Available, cheap, but very hard working hands are the greatest incentive for investment in this sector. It is evident that the biggest needs are those of transforming produce, preserving greeneries, transporting these and actually marketing at profitable rates. Investors are needed, and they shall for sure have a lot of bread on their table to slice.
In the domain of manufacturing, Bamenda is noted for its arts and handicrafts, and the rest of the country buys most of its household furniture, especially upholstery, from this booming industry. The raw materials are available, and the people here are highly industrious, with a high sense of intuition and initiative. This is a sector that employs many disabled people, even the blind and the hard-to-hear. Investing in this sector is doing business with the poor, elevating souls, building capacities and transforming lives. This sector is also directly linked to tourism since all material used here is mostly typical traditional raw material. It is worth noting that this sector can be quickly transformed through investment in appropriate machinery for wood work, clay work and fabrics of all types.
The Bamenda Handicraft Society Limited, created in 1964 by American Peace Corps volunteers, set out to foster handicraft production in Bamenda and to sell hand made products. Today, its production centres are in Bamenda and in neighbouring villages where there are display shops with most of the products sold in handicraft shops in the city of Bamenda.
This is a sector that mainly enhances the cultural heritage of a people, but a sector that can be developed to bring in a lot of income from tourism. For indeed, the tourism industry in Bamenda has a lot of potential. Apart from abundant natural attractions, existing hotels and restaurants still need to be highly furbished in terms of facilities and cuisine, and here partners abound. A lot of business can be done just from the creation of municipal lakes, especially for in-land fishing, tourist relaxation and leisure. Bamenda has two of the very few tourist companies in the country: the Zwinkels Tours that organises excursions and host tourists in its Guest House and Tourist Camp at the outskirts of the city, as well as TEGASUH TOURS. In collaboration with the many inter and intra-city travel agencies in Bamenda, many more tourist tours can see the light of day, considering that the topography of the whole region is in itself some tourism capital that only needs to be harnessed.
Bamenda is indeed an emerging city, with a growing population and a dire need for adapted and appropriate infrastructure: real estate and road network. There are many building construction companies that mainly do business with government through public contracts. But then, the sector of public contracts is froth with too many irregularities and bottlenecks; and this leads to many mal-practices such as poor execution of work, considering that the hiring of heavy duty equipment is exorbitant.

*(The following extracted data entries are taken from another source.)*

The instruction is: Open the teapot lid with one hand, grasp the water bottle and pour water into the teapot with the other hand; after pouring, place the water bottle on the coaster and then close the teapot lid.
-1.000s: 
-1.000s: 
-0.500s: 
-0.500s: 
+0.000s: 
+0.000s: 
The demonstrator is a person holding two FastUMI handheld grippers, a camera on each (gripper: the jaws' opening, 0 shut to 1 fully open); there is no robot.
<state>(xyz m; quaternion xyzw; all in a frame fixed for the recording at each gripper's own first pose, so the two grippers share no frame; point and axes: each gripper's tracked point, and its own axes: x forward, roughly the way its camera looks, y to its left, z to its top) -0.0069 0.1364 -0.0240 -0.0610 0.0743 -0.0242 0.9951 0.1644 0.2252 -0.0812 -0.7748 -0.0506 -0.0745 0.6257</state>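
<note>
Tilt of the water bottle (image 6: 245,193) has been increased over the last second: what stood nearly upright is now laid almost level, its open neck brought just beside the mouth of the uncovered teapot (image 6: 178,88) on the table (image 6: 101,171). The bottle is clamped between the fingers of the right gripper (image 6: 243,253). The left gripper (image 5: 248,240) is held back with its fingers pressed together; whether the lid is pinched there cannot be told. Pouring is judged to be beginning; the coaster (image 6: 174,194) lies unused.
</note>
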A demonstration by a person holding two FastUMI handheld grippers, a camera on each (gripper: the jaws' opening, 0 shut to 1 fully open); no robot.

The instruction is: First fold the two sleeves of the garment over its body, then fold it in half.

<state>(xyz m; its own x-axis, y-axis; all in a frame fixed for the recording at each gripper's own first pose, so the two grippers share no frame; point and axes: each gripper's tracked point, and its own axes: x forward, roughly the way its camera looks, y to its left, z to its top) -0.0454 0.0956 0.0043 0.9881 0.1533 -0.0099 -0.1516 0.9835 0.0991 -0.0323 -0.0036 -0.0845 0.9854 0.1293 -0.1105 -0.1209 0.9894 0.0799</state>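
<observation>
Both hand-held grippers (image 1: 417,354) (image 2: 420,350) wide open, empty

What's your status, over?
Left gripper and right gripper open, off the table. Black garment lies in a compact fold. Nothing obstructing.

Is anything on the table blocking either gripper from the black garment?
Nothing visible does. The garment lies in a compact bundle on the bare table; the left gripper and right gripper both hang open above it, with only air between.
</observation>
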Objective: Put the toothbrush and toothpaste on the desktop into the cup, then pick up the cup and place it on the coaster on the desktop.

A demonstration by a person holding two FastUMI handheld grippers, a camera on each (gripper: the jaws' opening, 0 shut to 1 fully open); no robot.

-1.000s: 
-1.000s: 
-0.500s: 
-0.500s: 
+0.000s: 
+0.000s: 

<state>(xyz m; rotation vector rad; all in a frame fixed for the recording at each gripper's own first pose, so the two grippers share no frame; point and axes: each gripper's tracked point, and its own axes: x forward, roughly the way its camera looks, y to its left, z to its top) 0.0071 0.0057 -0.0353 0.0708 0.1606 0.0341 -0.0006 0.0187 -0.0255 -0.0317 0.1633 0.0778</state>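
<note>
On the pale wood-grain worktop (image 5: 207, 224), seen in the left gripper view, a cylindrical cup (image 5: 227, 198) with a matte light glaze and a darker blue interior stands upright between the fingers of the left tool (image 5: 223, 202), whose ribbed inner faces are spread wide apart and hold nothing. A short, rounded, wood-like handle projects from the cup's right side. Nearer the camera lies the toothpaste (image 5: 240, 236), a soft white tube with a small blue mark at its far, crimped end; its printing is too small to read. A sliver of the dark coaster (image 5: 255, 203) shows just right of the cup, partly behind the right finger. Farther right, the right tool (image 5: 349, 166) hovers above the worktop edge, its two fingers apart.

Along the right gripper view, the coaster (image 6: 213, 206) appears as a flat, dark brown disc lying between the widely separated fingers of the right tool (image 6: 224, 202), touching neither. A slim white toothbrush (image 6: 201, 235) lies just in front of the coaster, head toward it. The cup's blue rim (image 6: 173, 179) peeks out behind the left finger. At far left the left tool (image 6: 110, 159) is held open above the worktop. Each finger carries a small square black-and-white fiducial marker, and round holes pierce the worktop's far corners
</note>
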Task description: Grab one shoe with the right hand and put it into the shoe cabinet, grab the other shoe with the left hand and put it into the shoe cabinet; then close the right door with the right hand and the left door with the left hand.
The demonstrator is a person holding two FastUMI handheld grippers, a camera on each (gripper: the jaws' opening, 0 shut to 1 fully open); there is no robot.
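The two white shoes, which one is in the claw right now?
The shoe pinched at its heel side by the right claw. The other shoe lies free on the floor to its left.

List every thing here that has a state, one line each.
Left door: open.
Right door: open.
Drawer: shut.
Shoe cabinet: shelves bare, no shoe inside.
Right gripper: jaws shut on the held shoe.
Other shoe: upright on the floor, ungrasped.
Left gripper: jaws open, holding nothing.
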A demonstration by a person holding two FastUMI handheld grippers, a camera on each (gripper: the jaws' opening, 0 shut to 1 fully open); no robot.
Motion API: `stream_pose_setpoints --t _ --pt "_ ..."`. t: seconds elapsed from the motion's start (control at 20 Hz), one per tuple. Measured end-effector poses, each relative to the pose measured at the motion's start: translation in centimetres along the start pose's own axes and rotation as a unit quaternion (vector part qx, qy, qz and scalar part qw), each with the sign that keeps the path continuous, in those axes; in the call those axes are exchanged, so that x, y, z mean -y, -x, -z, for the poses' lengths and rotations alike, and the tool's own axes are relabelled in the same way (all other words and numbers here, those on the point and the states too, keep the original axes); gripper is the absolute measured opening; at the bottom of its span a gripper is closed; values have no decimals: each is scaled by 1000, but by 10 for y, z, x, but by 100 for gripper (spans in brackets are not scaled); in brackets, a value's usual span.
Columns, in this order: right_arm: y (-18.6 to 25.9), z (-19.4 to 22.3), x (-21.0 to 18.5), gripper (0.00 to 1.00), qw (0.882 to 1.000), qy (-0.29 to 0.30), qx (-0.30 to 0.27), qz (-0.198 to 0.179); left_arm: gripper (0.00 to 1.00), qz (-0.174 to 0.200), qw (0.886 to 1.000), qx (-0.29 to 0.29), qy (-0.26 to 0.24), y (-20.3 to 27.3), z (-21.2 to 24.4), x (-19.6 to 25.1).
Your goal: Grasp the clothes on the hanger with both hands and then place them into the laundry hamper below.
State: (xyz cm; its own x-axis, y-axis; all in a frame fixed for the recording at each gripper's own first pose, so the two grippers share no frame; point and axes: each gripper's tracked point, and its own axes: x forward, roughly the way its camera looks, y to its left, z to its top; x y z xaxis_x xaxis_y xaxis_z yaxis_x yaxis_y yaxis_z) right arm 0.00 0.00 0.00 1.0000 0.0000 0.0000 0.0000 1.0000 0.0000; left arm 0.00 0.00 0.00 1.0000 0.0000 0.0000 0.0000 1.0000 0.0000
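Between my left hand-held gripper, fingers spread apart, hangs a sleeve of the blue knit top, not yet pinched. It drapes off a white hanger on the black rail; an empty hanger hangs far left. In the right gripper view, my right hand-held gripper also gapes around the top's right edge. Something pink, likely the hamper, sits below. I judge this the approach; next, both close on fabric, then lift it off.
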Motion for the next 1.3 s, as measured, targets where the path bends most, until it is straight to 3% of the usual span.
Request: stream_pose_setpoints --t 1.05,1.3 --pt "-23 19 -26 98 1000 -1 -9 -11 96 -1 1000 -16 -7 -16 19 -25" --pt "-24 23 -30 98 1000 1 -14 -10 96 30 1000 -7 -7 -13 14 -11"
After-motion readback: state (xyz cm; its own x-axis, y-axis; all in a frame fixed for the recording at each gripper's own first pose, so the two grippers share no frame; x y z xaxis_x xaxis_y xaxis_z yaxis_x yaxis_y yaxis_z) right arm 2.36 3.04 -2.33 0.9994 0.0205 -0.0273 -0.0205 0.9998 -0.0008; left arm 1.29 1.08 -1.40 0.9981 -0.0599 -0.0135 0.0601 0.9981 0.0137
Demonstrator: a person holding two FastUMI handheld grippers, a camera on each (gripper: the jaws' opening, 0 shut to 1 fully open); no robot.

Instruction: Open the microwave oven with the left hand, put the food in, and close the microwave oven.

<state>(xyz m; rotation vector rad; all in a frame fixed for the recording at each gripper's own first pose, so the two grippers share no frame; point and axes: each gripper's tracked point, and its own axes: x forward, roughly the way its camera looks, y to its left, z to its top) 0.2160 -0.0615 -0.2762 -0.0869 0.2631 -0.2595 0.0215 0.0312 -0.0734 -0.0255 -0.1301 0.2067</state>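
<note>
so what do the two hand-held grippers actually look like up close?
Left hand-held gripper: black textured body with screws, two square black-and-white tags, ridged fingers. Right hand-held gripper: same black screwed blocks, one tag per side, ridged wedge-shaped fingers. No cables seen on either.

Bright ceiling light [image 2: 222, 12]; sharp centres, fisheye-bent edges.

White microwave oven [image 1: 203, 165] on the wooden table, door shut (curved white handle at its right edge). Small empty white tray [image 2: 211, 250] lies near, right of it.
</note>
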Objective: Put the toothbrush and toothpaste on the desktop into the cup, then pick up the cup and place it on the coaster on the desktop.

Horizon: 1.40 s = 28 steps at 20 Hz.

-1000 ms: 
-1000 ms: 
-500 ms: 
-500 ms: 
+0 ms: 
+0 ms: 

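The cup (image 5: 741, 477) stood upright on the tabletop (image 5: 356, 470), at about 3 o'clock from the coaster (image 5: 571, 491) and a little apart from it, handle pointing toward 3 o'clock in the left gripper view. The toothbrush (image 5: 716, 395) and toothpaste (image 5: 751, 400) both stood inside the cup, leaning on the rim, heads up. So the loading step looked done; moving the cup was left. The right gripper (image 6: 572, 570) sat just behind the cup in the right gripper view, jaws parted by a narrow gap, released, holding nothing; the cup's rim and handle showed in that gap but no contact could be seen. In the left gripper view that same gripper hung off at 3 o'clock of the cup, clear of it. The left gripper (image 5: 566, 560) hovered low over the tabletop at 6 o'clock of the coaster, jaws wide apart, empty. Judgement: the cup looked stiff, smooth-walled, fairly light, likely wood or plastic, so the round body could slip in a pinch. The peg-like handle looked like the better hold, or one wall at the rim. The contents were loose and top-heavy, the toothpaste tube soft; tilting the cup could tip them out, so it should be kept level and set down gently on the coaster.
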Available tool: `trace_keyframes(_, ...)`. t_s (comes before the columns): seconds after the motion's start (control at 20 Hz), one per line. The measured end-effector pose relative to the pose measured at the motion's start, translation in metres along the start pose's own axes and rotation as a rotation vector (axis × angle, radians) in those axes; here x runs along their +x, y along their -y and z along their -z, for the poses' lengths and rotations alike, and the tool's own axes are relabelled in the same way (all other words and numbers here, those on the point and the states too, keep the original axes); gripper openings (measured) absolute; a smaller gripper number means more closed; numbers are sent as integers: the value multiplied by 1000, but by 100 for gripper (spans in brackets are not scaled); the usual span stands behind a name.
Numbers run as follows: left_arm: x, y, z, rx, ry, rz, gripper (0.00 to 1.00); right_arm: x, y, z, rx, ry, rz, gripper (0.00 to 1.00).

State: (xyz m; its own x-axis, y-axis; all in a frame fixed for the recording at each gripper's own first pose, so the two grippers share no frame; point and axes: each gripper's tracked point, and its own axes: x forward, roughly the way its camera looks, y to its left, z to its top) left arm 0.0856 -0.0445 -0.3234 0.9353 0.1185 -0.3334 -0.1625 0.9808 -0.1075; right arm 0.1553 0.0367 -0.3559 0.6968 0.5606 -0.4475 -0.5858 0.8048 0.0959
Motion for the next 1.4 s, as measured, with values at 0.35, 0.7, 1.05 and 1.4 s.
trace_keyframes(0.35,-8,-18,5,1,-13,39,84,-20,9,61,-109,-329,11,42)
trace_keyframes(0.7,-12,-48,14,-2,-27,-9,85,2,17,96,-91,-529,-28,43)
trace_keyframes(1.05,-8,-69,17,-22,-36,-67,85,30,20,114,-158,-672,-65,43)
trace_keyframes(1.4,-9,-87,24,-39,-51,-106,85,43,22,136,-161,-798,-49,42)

Thus, even though the expertise is available, the machinery is not available. In this sector, mostly used and obsolete machinery is imported, same with spares. There is a whole street in Bamenda, Fon’s Street, where only used spares are sold, and these are from scrapped equipment on the spot and most imported as they are.
Investing in this domain means investing in state-of-the-art machinery to be able to make a difference; and stone crushers and asphalt plants will do the trick here, because the raw material for transformation is available in mammoth quantities. From all studies and business plans, this is a sector that is most likely to boom in the short run.